TASK REQUIREMENTS: Report only how many lines in the material contain "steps".
DATA BELOW Block Start
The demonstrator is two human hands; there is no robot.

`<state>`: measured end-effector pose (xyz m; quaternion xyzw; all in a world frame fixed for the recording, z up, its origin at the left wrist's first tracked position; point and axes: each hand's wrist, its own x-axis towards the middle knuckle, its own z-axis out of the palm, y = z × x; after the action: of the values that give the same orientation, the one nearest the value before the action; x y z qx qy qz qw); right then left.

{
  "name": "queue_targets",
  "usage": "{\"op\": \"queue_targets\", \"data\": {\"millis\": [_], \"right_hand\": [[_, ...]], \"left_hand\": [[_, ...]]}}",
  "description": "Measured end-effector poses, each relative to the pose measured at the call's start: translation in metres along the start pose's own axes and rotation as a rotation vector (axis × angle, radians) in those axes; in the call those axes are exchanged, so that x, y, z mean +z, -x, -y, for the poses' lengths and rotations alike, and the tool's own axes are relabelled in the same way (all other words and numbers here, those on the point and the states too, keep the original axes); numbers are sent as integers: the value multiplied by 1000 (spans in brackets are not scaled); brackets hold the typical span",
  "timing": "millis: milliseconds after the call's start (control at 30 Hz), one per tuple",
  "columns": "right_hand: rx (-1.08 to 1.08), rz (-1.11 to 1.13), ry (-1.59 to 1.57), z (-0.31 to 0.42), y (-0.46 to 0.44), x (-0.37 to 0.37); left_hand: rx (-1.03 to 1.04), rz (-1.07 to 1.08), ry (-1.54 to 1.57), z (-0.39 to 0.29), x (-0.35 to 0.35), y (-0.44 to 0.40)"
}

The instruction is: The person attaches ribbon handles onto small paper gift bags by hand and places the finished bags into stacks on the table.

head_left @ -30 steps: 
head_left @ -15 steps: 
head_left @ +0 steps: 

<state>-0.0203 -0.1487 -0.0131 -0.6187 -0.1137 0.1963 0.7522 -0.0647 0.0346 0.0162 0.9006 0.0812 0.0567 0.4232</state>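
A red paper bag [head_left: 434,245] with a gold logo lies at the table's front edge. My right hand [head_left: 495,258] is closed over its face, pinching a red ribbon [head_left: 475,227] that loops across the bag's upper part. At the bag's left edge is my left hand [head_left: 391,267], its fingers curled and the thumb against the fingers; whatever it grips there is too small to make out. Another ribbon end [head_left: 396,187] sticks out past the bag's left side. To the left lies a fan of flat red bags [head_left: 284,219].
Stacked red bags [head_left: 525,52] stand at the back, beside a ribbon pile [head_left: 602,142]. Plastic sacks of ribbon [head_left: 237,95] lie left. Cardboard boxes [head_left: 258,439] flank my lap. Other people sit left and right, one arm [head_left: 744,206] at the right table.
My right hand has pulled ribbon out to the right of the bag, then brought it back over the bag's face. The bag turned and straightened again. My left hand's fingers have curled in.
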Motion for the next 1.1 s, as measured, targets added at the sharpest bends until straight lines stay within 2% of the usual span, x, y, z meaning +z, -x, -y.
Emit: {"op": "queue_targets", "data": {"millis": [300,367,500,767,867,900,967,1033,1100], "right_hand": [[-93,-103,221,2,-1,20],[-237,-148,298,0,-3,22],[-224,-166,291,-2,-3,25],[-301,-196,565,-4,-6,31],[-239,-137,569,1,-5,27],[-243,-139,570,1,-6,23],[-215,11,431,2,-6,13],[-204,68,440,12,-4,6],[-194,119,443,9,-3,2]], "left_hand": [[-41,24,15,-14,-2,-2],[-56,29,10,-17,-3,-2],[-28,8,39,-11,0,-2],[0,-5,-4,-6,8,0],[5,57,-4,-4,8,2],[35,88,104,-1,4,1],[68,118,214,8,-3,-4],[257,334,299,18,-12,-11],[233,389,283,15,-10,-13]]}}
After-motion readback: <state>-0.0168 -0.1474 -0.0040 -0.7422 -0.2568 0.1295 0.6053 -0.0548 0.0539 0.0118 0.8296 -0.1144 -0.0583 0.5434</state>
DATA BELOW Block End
ANSWER TO THE PROBLEM: 3